Tras dos años y medio de reuniones, ayer fue firmado el acuerdo de traspaso de la propiedad entre el Procurador General de la República, Hernán Estrada, y diez representantes de los ex cañeros.
“Se lo estamos dando a los que verdaderamente son los dueños, a los que debió habérseles entregado en los años anteriores”, sostuvo el Procurador General de la República, Hernán Estrada.
En su demanda por su indemnización los ex cañeros acudieron a la Procuraduría de Defensa de Derechos Humanos, en busca de acompañamiento en una demanda contra el Estado de Nicaragua. Fue por ello que a la firma de los acuerdos asistió el procurador Omar Cabezas Lacayo.
A partir de la fecha la administración del bien inmueble y de los activos pertenecientes a la Corporación Nicaragüense de la Agroindustria Azucarera (Conazúcar) —parte de los cuales están en arriendo por parte de la sociedad Compañía Azucarera del Sur Sociedad Anónima (Casur)— pasa a manos de los más de cuatro mil ex cañeros.
Estrada dijo que ya han informado a esa sociedad de quiénes son los nuevos dueños. Lo que significa que en el próximo ciclo agrícola los beneficiados ya podrán recibir lo concerniente al arriendo de la propiedad, dijo Estrada.

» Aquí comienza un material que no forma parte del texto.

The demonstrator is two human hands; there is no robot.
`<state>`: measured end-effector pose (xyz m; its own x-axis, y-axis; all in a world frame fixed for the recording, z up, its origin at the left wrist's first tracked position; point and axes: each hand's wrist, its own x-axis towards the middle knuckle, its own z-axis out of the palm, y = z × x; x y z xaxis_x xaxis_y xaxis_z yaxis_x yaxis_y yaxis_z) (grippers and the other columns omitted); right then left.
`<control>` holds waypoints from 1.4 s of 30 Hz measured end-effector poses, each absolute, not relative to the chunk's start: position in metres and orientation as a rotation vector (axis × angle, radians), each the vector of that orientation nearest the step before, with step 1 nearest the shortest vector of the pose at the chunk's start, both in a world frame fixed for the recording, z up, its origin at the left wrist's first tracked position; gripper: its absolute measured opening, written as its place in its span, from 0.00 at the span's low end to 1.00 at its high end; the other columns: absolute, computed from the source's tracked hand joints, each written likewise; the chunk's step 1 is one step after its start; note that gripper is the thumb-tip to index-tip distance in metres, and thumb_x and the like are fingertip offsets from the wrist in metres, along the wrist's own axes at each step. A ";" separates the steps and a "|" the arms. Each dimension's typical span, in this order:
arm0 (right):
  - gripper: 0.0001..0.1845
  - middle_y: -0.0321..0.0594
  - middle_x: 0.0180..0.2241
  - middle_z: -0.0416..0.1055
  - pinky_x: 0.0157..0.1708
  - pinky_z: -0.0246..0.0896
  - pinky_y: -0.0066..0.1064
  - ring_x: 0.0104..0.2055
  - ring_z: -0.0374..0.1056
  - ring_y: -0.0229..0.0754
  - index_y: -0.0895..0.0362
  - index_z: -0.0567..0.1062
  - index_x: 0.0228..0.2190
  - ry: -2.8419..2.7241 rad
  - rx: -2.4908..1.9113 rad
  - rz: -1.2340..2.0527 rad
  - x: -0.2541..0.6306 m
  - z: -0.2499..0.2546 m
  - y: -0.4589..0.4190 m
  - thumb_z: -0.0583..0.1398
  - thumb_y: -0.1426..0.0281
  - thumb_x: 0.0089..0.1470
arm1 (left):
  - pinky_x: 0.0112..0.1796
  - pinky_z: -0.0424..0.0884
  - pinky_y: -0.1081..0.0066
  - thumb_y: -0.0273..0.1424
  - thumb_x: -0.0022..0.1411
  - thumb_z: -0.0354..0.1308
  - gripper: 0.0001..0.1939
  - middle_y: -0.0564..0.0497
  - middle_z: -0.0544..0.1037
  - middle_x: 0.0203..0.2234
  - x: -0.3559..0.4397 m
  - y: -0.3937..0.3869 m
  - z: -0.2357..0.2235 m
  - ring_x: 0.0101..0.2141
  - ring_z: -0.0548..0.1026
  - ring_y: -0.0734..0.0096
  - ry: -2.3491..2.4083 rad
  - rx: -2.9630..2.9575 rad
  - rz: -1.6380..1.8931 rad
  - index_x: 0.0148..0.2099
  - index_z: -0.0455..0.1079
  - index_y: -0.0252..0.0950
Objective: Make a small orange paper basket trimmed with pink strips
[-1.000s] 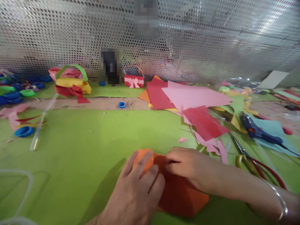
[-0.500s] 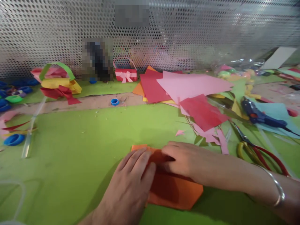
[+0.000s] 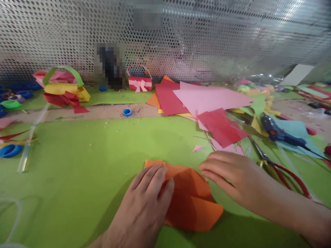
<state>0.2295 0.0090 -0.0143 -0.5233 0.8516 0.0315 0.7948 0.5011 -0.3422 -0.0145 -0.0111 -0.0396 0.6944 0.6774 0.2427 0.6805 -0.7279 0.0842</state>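
A folded piece of orange paper point(image 3: 193, 203) lies on the green work surface in front of me, a flap creased across its middle. My left hand point(image 3: 147, 196) rests flat over its left part, fingers stretched out and pressing down, hiding that side. At the upper right edge of the paper is my right hand point(image 3: 227, 175), fingers extended close together, with nothing visible in them. Whether its fingertips touch the paper's edge I cannot tell.
Scissors point(image 3: 274, 165) and a glue gun point(image 3: 281, 132) lie at the right. Pink paper point(image 3: 214, 98) and red paper point(image 3: 222, 127) are piled behind my hands. A yellow paper basket point(image 3: 63, 90) and a red one point(image 3: 140, 83) stand by the perforated metal panel point(image 3: 64, 34).
My right hand has let go of the orange paper's flap and moved right to its edge. The flap lies more spread out. My left hand has stayed in place.
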 end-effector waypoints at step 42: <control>0.05 0.33 0.26 0.69 0.25 0.56 0.28 0.26 0.64 0.37 0.53 0.66 0.30 -2.270 -1.680 0.805 0.227 -0.026 0.008 0.51 0.70 0.58 | 0.49 0.71 0.60 0.17 0.53 0.42 0.26 0.40 0.76 0.50 -0.012 -0.012 -0.050 0.50 0.74 0.58 -1.044 -2.797 -0.393 0.53 0.67 0.26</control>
<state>0.2270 0.0083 -0.0262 -0.3312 0.9310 -0.1534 0.8195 0.2032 -0.5358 -0.0116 -0.0123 -0.0495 0.7266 0.6245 0.2865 0.6584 -0.7521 -0.0300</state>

Según el acuerdo firmado ayer, el pasivo a favor de cada uno de los más de cuatro mil cañeros debió haber sido de unos tres mil dólares, “monto que el Estado en las actuales circunstancias no está en condiciones de erogar financieramente, razón por la cual los beneficiarios aceptan modalidades alternativas de reconocimiento al daño causado”.
Estrada mencionó que por parte de la Cornap están entregando otras modalidades complementarias, como beneficios de programas sociales, entre los que mencionó bonos productivos, Casas para el Pueblo y también la posibilidad de otorgarles bonos de indemnización.
Juan José Torres Hurtado agradeció la respuesta ofrecida ayer, pues consideró fue “una demanda justa”, tras más de dos años de reuniones con la Procuraduría General de la República.
Estrada no especificó cuál puede ser el valor de la propiedad entregada, pero explicó que según el valor del mercado puede oscilar en varios millones de dólares.
El procurador indicó que el Gobierno apoyará a los beneficiados, para saber si pueden reactivar el complejo agroindustrial con financiamiento externo. “Nosotros vamos a ayudarles a estos compañeros (...) a que hagan la mejor inversión”, indicó Estrada.